(Source data)

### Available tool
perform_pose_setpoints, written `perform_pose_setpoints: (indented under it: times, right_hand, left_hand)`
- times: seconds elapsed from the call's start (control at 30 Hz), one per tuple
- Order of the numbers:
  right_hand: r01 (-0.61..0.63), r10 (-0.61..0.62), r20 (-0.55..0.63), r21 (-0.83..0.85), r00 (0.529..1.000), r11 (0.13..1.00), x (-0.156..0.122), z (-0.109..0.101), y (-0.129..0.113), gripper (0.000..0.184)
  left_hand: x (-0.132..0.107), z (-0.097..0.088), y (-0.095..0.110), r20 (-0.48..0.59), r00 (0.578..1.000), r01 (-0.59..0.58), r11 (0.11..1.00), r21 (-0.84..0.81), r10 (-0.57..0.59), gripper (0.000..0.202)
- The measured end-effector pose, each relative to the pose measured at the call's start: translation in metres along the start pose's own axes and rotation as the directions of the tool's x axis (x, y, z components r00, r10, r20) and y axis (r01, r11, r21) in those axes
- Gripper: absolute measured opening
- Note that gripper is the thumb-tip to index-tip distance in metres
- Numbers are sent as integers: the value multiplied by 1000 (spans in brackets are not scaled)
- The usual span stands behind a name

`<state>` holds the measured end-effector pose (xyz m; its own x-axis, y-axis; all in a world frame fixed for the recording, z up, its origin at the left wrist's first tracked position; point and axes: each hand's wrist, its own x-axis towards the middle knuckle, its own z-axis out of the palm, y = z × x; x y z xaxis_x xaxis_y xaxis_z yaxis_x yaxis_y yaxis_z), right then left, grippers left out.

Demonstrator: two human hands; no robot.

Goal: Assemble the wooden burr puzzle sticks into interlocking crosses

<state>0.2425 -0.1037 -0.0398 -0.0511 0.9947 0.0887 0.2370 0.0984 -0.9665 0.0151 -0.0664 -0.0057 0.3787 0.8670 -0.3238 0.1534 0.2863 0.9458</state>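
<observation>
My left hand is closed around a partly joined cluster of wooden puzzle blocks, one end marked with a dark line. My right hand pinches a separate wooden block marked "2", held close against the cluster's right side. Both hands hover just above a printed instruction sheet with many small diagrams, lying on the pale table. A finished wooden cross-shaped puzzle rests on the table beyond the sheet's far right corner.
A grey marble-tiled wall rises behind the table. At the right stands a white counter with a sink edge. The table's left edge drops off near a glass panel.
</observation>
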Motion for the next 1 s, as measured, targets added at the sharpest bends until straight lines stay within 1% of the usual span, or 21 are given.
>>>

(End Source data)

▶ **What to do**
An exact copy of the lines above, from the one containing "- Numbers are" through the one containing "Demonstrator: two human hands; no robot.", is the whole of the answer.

▶ **Answer space**
- Numbers are sent as integers: the value multiplied by 1000 (spans in brackets are not scaled)
- The usual span stands behind a name

`<state>` holds the measured end-effector pose (xyz m; its own x-axis, y-axis; all in a world frame fixed for the recording, z up, its origin at the left wrist's first tracked position; point and axes: each hand's wrist, its own x-axis towards the middle knuckle, its own z-axis out of the palm, y = z × x; x y z xaxis_x xaxis_y xaxis_z yaxis_x yaxis_y yaxis_z), right then left, grippers left out.

Demonstrator: two human hands; no robot.

The exercise has been answered, and the work is done.